*WORK ITEM*.
Starting at the line that contains "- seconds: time" and stopping at the line that contains "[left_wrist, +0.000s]", transcribe every line of the material below exactly; pictures stay out.

*DATA EXCERPT*.
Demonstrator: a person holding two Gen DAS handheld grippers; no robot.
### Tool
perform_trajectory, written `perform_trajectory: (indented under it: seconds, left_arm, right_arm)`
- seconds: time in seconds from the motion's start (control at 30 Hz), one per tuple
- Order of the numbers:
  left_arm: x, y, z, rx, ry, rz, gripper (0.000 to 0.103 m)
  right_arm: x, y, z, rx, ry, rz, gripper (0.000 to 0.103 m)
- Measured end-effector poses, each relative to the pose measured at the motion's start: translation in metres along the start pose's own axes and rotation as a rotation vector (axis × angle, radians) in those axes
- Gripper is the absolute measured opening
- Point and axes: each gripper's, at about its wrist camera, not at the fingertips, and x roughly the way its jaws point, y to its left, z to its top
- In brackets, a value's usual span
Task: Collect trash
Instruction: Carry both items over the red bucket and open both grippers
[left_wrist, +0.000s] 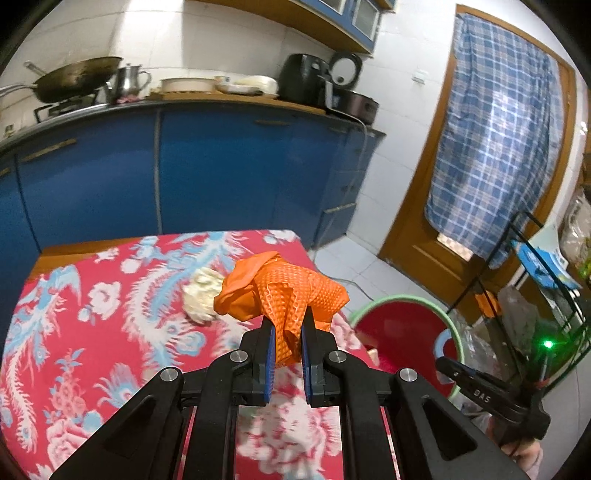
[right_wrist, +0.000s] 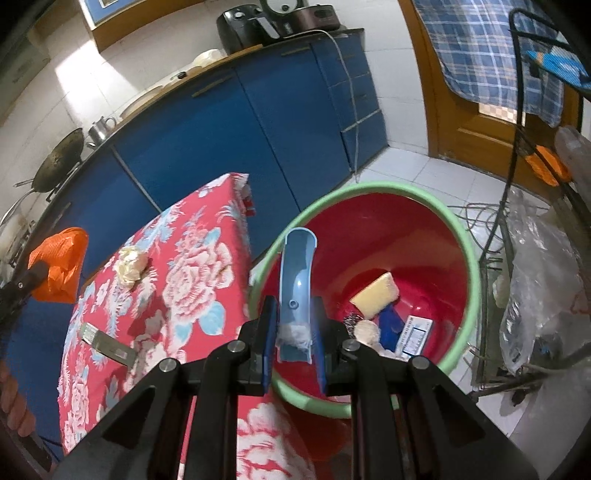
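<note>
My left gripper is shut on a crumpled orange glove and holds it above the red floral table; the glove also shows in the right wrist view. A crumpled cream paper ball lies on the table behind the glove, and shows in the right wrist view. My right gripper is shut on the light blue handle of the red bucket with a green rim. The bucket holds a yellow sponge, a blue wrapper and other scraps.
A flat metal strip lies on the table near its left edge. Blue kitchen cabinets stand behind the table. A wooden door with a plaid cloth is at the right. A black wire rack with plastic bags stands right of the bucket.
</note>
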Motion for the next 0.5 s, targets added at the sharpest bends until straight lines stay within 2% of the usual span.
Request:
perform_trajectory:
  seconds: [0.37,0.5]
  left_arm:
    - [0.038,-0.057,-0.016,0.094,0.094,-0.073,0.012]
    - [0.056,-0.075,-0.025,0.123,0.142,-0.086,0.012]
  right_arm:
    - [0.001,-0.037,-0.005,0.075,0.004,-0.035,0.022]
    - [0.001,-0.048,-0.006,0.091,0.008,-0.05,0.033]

*SOLUTION TO THIS EXERCISE*.
- seconds: time in seconds from the motion's start (control at 30 Hz), one per tuple
- Order of the numbers:
  left_arm: x, y, z, rx, ry, rz, gripper (0.000 to 0.103 m)
  right_arm: x, y, z, rx, ry, rz, gripper (0.000 to 0.103 m)
- Measured end-effector poses, each relative to the pose measured at the motion's start: translation in metres along the start pose's own axes and rotation as a rotation vector (axis × angle, radians) in those axes
- Gripper is the absolute measured opening
- Point and axes: each gripper's, at about its wrist camera, not at the fingertips, and x roughly the way its jaws point, y to its left, z to its top
- In brackets, a value's usual span
Task: Collect trash
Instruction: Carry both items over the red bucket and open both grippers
[left_wrist, +0.000s] 

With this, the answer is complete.